In brief, motivated last fall by a number of factors including an upcoming residency on Nantucket and my fears over an acceleration of climate change with the new administration in Washington, I decided I needed to marry more concretely my deep love of the outdoor world and its complexities with my visual expression.
The third and most complex grouping, Atlas/Hudson River Valley had a trial run during a recent studio tour/open studio. Each site map circles closer to what I want, this most recent one being a collaged road map with map pins showing the locations of the paintings in the grouping and monotype thumbnails of the same. Like the earlier versions, this folds up into a small map.
I ran out of time—this was an excruciatingly slow process, with many design elements and much trial and error—and didn’t get any of the written piece figured out, but in discussion during the open studio I figured out how to approach this in a way that has integrity with the map.

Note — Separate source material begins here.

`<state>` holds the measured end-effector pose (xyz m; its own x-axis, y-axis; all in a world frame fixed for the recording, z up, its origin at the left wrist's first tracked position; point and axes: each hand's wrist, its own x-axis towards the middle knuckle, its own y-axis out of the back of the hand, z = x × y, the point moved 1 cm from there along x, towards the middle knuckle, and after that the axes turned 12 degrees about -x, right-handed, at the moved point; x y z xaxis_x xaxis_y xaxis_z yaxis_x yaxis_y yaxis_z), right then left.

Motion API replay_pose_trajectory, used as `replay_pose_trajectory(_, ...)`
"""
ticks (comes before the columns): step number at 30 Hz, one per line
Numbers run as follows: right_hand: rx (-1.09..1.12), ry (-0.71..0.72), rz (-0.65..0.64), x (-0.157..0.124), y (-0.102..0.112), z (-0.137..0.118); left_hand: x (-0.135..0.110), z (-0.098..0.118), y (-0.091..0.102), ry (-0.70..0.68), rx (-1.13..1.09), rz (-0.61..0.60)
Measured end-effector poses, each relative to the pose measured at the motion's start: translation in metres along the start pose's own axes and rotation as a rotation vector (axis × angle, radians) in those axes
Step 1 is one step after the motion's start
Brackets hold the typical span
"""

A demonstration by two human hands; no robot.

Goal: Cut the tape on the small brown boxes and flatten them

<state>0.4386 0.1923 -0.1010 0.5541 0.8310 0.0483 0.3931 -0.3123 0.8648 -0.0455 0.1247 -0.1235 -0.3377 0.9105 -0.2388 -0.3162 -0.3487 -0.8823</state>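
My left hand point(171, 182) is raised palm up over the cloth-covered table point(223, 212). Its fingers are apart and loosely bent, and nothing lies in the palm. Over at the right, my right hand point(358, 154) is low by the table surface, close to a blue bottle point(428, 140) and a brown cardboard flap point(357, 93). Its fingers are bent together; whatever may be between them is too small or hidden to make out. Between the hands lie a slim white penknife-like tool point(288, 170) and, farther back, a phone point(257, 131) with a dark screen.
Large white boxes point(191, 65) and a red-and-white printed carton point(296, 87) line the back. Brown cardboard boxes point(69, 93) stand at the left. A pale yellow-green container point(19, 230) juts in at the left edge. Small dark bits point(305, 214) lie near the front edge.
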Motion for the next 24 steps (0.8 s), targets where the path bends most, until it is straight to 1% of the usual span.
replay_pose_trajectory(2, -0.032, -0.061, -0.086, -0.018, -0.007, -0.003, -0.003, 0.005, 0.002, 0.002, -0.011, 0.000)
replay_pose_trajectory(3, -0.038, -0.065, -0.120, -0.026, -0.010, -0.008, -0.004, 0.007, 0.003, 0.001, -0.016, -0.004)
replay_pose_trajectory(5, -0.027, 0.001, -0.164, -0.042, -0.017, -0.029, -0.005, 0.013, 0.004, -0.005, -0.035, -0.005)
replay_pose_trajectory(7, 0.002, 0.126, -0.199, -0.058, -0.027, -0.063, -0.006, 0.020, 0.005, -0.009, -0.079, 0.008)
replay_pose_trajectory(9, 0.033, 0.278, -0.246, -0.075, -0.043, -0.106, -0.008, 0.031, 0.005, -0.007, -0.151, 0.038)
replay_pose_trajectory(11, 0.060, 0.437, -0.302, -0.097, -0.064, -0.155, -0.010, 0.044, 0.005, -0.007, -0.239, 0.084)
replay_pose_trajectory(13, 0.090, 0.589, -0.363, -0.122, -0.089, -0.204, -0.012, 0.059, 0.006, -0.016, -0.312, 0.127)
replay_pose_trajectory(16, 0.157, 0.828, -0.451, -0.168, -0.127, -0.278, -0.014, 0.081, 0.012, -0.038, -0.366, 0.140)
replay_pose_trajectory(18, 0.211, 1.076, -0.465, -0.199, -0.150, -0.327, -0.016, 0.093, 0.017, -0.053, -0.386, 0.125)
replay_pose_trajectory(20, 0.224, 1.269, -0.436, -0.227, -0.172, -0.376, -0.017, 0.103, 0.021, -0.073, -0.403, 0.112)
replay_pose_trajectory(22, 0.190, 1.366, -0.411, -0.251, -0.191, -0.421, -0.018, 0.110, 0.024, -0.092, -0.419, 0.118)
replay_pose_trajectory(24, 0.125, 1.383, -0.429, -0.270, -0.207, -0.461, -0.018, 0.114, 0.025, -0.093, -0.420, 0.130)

This will all coalesce into a large solo show at Thompson Giroux Gallery in Chatham, NY, March 31-May 6 in 2018, of Atlas/Hudson river Valley and Atlas/Forms of Water. There will be many more paintings and therefore more thumbnails on the map; most likely an off-center extension at top right to show the source of the river in the Adirondacks; and a narrow extension the length of the left side to add written and visual detail about our area. The show will feature monotypes, collages, and pastels as well as oil paintings.
The Studio Tour overall was a sweet weekend with folks from my mailing list coming through as well as those who were new to me. Usually it is a low-pressure event for me and I have a lovely time at the outset setting up my studio for viewing. I had knocked myself out working on the Site Map and printing linocut wall tags for the Atlas Project this time around, but it was well worth it for how the deadline brought the project together enough for me to hone many aspects and trouble-shoot the things that are not yet quite right.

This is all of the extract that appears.